EXERCISE AIM: Please repeat the listing below exactly, but do not include its pictures.

GIVEN MATERIAL:
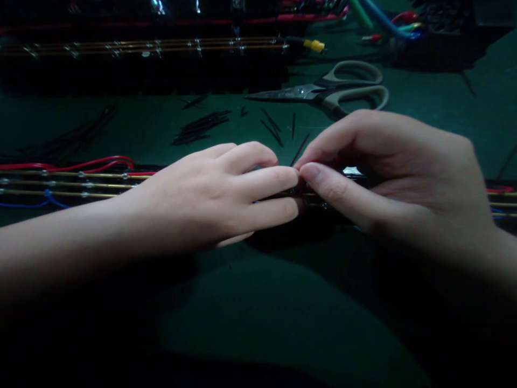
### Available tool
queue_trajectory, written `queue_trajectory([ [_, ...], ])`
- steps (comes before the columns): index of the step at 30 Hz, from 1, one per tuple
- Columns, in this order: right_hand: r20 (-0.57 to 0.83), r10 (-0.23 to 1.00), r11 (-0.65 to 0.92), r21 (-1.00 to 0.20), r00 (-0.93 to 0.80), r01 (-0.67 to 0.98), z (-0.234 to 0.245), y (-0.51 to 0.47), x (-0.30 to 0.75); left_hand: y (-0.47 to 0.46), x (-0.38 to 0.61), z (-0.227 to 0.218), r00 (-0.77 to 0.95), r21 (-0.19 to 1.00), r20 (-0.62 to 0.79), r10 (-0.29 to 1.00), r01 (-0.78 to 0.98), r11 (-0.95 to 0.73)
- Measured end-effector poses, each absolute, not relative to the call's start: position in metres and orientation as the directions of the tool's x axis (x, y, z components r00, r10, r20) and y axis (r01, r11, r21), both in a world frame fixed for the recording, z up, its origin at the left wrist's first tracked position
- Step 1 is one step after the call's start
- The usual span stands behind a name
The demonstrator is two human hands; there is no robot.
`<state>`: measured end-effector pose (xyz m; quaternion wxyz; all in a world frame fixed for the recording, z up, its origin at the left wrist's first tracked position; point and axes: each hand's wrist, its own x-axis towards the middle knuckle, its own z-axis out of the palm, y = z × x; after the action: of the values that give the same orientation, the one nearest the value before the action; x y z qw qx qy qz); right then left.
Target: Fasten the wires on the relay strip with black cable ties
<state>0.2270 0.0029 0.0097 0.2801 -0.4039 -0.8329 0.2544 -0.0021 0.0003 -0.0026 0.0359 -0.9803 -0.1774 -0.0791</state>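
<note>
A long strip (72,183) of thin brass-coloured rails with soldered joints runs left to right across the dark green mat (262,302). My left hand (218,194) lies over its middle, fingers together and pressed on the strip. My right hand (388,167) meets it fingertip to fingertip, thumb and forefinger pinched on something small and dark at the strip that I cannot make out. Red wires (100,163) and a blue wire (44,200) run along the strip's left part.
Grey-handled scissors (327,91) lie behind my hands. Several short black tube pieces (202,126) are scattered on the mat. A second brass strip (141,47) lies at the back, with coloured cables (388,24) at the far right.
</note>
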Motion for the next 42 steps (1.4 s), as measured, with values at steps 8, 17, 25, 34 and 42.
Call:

EXERCISE RESPONSE:
### Available tool
queue_trajectory, written `queue_trajectory([ [_, ...], ])`
- steps (comes before the columns): index of the step at 30 Hz, from 1, one per tuple
- Columns, in this order: right_hand: r20 (-0.57 to 0.83), r10 (-0.23 to 1.00), r11 (-0.65 to 0.92), r21 (-1.00 to 0.20), r00 (-0.93 to 0.80), r01 (-0.67 to 0.98), z (-0.234 to 0.245), y (-0.51 to 0.47), x (-0.30 to 0.75); left_hand: y (-0.47 to 0.46), x (-0.38 to 0.61), z (-0.227 to 0.218), r00 (-0.77 to 0.95), r21 (-0.19 to 1.00), r20 (-0.62 to 0.79), r10 (-0.29 to 1.00), r01 (-0.78 to 0.98), r11 (-0.95 to 0.73)
- Measured end-effector poses, each absolute, not relative to the call's start: position in metres and orientation as the directions of the tool's x axis (x, y, z components r00, r10, r20) and y axis (r01, r11, r21), both in a world frame fixed for the recording, z up, its origin at the left wrist's first tracked position
- Step 1 is one step after the call's start
- The usual span stands behind a name
The demonstrator is two human hands; there is no robot.
`<state>`: measured end-effector pose (xyz m; quaternion wxyz; all in a world frame fixed for the recording, z up, its origin at the left wrist's first tracked position; point and axes: each hand's wrist, its own x-axis towards the middle knuckle, its own z-axis out of the palm, y = z × x; after the action: of the values that give the same orientation, the one nearest the value before the action; x y z qw qx qy qz); right then left.
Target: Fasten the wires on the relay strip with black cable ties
<state>0.2270 0.0029 0.0097 0.2801 -0.4039 -0.8329 0.2544 -0.0021 0.0003 -0.0026 0.0359 -0.9803 -0.1774 -0.0791</state>
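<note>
A long strip (72,183) of thin brass-coloured rails with soldered joints runs left to right across the dark green mat (262,302). My left hand (218,194) lies over its middle, fingers together and pressed on the strip. My right hand (388,167) meets it fingertip to fingertip, thumb and forefinger pinched on something small and dark at the strip that I cannot make out. Red wires (100,163) and a blue wire (44,200) run along the strip's left part.
Grey-handled scissors (327,91) lie behind my hands. Several short black tube pieces (202,126) are scattered on the mat. A second brass strip (141,47) lies at the back, with coloured cables (388,24) at the far right.
</note>
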Motion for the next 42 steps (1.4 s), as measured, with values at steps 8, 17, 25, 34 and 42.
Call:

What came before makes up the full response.